Understanding examples of HIPAA violations will help you avoid falling into similar scenarios.
In October, AHMC Healthcare in Alhambra, CA, reported that health information on 729,000 patients was compromised due to the theft of two laptops.
Last year, an Arizona physician agreed to pay $100,000 to HHS to settle a HIPAA violation case. HHS’s Office for Civil Rights found that Phoenix Cardiac Surgery had few policies to comply with HIPAA and limited safeguards to protect electronic PHI.
And last month, two employees from an Arizona medical billing firm were arrested for stealing the credit card information of multiple patients of the Scottsdale Dermatology Clinic.
Healthcare organizations large and small are struggling with the many facets of HIPAA compliance.
One Source Document Management says the largest volume of 2012 HIPAA violations occurred as the result of PHI on unsecured laptops.
All of these violations can be avoided by moving patient information to a HIPAA secure cloud platform. In cloud based systems, patient data is not stored on laptops or unsecure drives waiting to be stolen. And because each person who accesses systems containing patient information has a unique login and password, monitoring everyone’s behavior is straightforward and efficient.
An estimated 75% of the medical market currently uses in-house server-based software such as Medisoft or Lytec, but according to the AMA, the trend toward cloud solutions is accelerating.
“People recognize the conveyance of cloud but are actually quite ignorant of important technological advantages such as increased security” states Virginia Rosen of Vastiel Technologies. “Every Fortune 500 company you can name went to the cloud five to ten years ago. The reasons are an important consideration for the Healthcare IT industry.”
The fact is, cloud-based applications are built to help with HIPAA compliance issues.
As we discussed in a previous post, there are 49 HIPAA compliance rules that must be met by billing software used by medical practitioners.
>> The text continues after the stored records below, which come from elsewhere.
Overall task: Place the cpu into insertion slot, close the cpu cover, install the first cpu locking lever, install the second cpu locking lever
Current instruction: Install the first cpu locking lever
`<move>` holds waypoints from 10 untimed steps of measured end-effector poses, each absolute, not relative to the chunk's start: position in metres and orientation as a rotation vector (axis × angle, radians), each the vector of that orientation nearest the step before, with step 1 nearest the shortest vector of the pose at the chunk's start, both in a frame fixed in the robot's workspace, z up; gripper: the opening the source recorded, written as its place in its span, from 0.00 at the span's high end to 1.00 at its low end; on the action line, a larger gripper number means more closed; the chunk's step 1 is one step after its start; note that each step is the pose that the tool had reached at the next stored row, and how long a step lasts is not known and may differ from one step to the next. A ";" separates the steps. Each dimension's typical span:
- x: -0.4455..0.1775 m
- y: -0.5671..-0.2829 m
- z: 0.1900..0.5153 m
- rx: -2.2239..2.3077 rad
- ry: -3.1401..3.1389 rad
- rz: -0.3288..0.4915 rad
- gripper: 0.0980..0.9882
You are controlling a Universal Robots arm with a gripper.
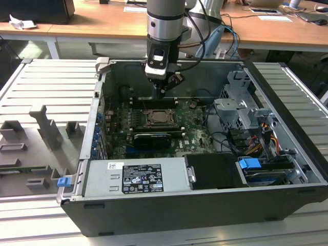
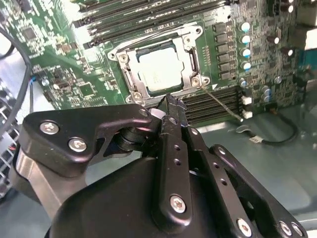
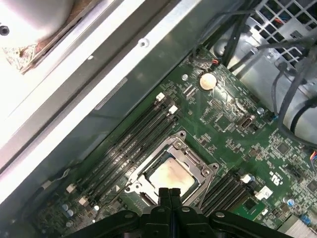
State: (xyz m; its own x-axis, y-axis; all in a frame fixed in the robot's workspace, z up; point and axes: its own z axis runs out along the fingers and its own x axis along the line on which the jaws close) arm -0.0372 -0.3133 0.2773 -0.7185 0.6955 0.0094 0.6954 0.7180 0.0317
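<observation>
The cpu lies flat in the insertion slot on the green board, its pale metal face showing. The silver cpu cover lies down around it as a frame. A thin wire lever slants out from one corner of the socket. My gripper hangs just above and behind the socket inside the case, with its fingers pressed together and nothing between them. In the first wrist view the cpu and cover sit right beyond the fingertips. The exterior view shows the cpu mid-board.
Black memory slots flank the socket on two sides. The grey power supply fills the front of the case, and a drive cage with cables stands at the exterior view's right. Case walls enclose the board.
</observation>
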 end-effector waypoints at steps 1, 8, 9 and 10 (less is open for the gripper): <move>-0.037 -0.313 0.277 1.155 2.918 0.052 0.99; -0.037 -0.313 0.277 0.982 2.983 0.052 0.99; -0.037 -0.313 0.277 0.963 2.989 0.052 0.99; -0.037 -0.313 0.277 0.949 2.994 0.052 0.99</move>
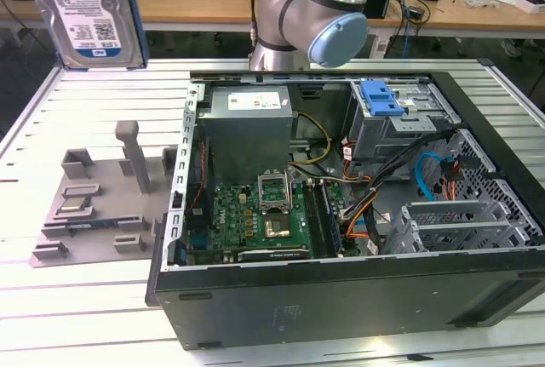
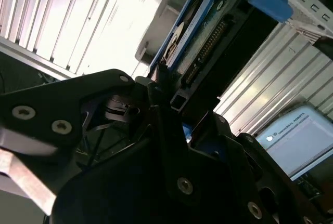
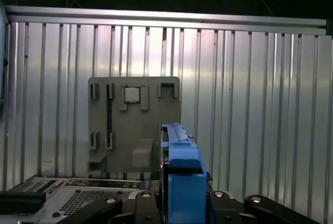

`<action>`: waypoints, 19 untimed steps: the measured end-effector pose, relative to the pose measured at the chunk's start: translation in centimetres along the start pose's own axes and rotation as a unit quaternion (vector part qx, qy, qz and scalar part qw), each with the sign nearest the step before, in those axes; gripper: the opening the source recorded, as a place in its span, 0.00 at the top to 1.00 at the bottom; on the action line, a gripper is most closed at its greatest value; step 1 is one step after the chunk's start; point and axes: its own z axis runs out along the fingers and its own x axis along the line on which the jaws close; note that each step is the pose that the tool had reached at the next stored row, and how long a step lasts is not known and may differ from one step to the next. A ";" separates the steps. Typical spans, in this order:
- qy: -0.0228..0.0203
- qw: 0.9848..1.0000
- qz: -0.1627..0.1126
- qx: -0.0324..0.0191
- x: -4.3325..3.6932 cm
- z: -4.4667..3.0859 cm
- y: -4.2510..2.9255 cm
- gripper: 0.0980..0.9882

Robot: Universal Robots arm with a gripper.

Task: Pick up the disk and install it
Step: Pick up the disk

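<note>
The disk (image 1: 85, 14), a silver drive with a blue-and-white label and a blue carrier frame, hangs high in the air at the exterior view's upper left, above the slatted table and clear of the computer case. My gripper (image 2: 166, 96) is shut on the disk (image 2: 200, 42), its black fingers (image 2: 156, 86) clamping one end. In the first wrist view the disk (image 3: 179, 172) appears edge-on, held in the gripper (image 3: 179, 199), with the grey fixture plate (image 3: 134, 120) on the table beneath it.
The open computer case (image 1: 341, 299) lies on the table at the exterior view's right. Inside are a grey power-supply box (image 1: 247, 124), a motherboard (image 1: 255, 218) and a drive cage with a blue latch (image 1: 381, 99). The arm's base (image 1: 315, 9) stands behind the case.
</note>
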 end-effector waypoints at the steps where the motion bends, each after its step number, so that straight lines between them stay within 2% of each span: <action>1: 0.000 1.000 0.000 0.000 0.02 -0.01 -0.49 0.70; 6: 0.000 1.000 0.000 0.000 0.10 -0.04 -2.74 0.70; 8: 0.000 1.000 0.000 0.000 0.17 -0.04 -4.31 0.70; 10: 0.000 1.000 0.000 0.000 0.20 -0.06 -5.40 0.70; 11: 0.000 1.000 0.000 0.000 0.25 -0.07 -6.48 0.70; 12: 0.000 1.000 0.000 0.000 0.27 -0.08 -7.24 0.70; 19: 0.000 1.000 0.000 -0.001 0.40 -0.11 -10.48 0.70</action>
It’s important to make sure that accidentally or purposefully, your practice isn’t making any mistakes. A typical in-house, server-based program addresses 9 of them; a cloud-based billing application meets 32.
But there is more to it than just software.
It’s a requirement to designate a HIPAA officer and HIPAA Security officer, and conduct ongoing assessments. Since breaches occur so easily in office settings that utilize desktop software programs, the best move is for practices to shift to the cloud in a HIPAA secure direction.